InfiniTimeOrg / InfiniTime

Firmware for Pinetime smartwatch written in C++ and based on FreeRTOS
GNU General Public License v3.0
2.63k stars 901 forks source link

SPI transaction hooks #2046

Closed mark9064 closed 1 month ago

mark9064 commented 3 months ago

This replaces the original technique for protecting the LCD data command pin (task notifications), which didn't work super well.

This is replaced with SPI transaction hooks, where when an SPI write request (transaction) is started, you can specify a hook that runs before the write and after it finishes. It's not a super elegant solution as the hook function has to be static (if someone with C++ knowledge wants to go nuts on that be my guest!) but it's pretty straightforward and simple at least. So for the LCD, the hook just sets the data command pin to the correct setting before the transaction starts, and does nothing on transaction end. It also allows us to remove task notifications completely which saves a bit of memory on each task.

I didn't bother hooking this up for reading as nothing needing hooks reads at the moment. But the idea would be identical to writes. Also, this PR only uses the pre-transaction action, so it could also be simplified to only support that.

As the hook function has to be static, the LCD driver is changed to reference the hardware pinmap directly. Not as nice an abstraction but we are only ever going to have one LCD so it's not too bad IMO.

Performance also seems to be better than waiting for notifications.

Closes #1984 (probably also #1022). Also fixes occasional temporary garbling of small parts of the display.

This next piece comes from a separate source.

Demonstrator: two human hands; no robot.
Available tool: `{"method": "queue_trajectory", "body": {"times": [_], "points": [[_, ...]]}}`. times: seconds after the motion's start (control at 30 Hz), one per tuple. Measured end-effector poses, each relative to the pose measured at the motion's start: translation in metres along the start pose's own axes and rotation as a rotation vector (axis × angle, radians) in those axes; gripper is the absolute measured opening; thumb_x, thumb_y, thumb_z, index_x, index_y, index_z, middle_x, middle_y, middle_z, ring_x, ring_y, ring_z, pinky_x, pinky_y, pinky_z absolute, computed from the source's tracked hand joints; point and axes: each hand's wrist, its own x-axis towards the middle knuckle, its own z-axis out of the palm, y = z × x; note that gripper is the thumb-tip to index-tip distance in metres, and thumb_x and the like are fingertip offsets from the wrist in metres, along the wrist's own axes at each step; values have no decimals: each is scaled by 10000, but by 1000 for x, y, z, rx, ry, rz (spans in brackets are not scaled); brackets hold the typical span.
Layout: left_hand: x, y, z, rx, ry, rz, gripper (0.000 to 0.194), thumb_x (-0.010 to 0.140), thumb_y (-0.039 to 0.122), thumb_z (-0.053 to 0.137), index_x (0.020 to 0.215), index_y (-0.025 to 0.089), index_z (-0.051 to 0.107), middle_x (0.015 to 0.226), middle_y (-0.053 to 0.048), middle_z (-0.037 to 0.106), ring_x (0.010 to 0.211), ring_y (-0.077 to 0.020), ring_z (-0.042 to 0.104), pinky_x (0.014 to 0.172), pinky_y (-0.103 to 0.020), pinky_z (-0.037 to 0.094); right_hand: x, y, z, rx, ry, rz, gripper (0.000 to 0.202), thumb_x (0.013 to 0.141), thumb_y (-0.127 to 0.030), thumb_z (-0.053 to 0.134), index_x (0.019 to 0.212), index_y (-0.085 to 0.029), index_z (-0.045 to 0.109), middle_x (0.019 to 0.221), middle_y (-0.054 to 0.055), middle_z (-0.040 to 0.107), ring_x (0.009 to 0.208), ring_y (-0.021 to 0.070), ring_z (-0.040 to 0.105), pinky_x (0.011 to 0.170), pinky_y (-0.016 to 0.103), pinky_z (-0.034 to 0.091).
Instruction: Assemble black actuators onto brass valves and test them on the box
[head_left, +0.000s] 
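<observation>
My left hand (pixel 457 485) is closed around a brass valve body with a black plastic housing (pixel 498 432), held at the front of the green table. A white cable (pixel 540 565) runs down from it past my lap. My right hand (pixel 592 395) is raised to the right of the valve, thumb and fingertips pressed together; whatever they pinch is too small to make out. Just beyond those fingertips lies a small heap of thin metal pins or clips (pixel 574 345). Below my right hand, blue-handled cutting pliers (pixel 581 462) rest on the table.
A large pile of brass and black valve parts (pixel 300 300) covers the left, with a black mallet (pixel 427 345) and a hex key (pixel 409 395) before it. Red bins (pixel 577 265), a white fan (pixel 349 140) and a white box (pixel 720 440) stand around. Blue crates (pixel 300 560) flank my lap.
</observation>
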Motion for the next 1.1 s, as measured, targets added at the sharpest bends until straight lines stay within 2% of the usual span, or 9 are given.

Split from #1869

github-actions[bot] commented 3 months ago
Build size and comparison to main: Section Size Difference
text 376952B -544B
data 940B 0B
bss 63540B 0B
mark9064 commented 2 months ago

(InfiniSim PR now ready)

JF002 commented 2 months ago

I've never been satisfied with the synchronization mechanism in the ST7789/SPI driver but I haven't tried to find a better design/implementation since I wrote it a while ago, so I'm happy someone is actually working on it.

The current implementation based on FreeRTOS notifications reduces the coupling between the drivers and the application layer, but add a dependency to FreeRTOS in the low-level driver, which is something I would like to avoid. It also adds a bit of overhead : once the write operation (aka Transaction) is done, a task notification is pushed to FreeRTOS. This notification will be taken care of when the scheduler decides to give the display task some CPU task and the notification.

We need this synchronization mechanism because of the Data/Command pin of the ST7789 LCD driver : we cannot change its state while a transaction is ongoing. Since this pin is not part of the SPI bus, it's managed by the ST7789 driver class. The data transfer to the SPI Bus is asynchronous (thanks to DMA). This is great for performance : it's faster and it allows the CPU to do other things while the transfer is ongoing. The SPI driver uses a mutex to ensure that the previous transfer is finished before starting a new one. If the ST7789 class would simply change the state of the D/C pin before calling Spi::Write(), it could change the state of the pin while a transfer is still ongoing. That's why we wait for a notification from the SPI bus before changing the pin state and starting a new transfer.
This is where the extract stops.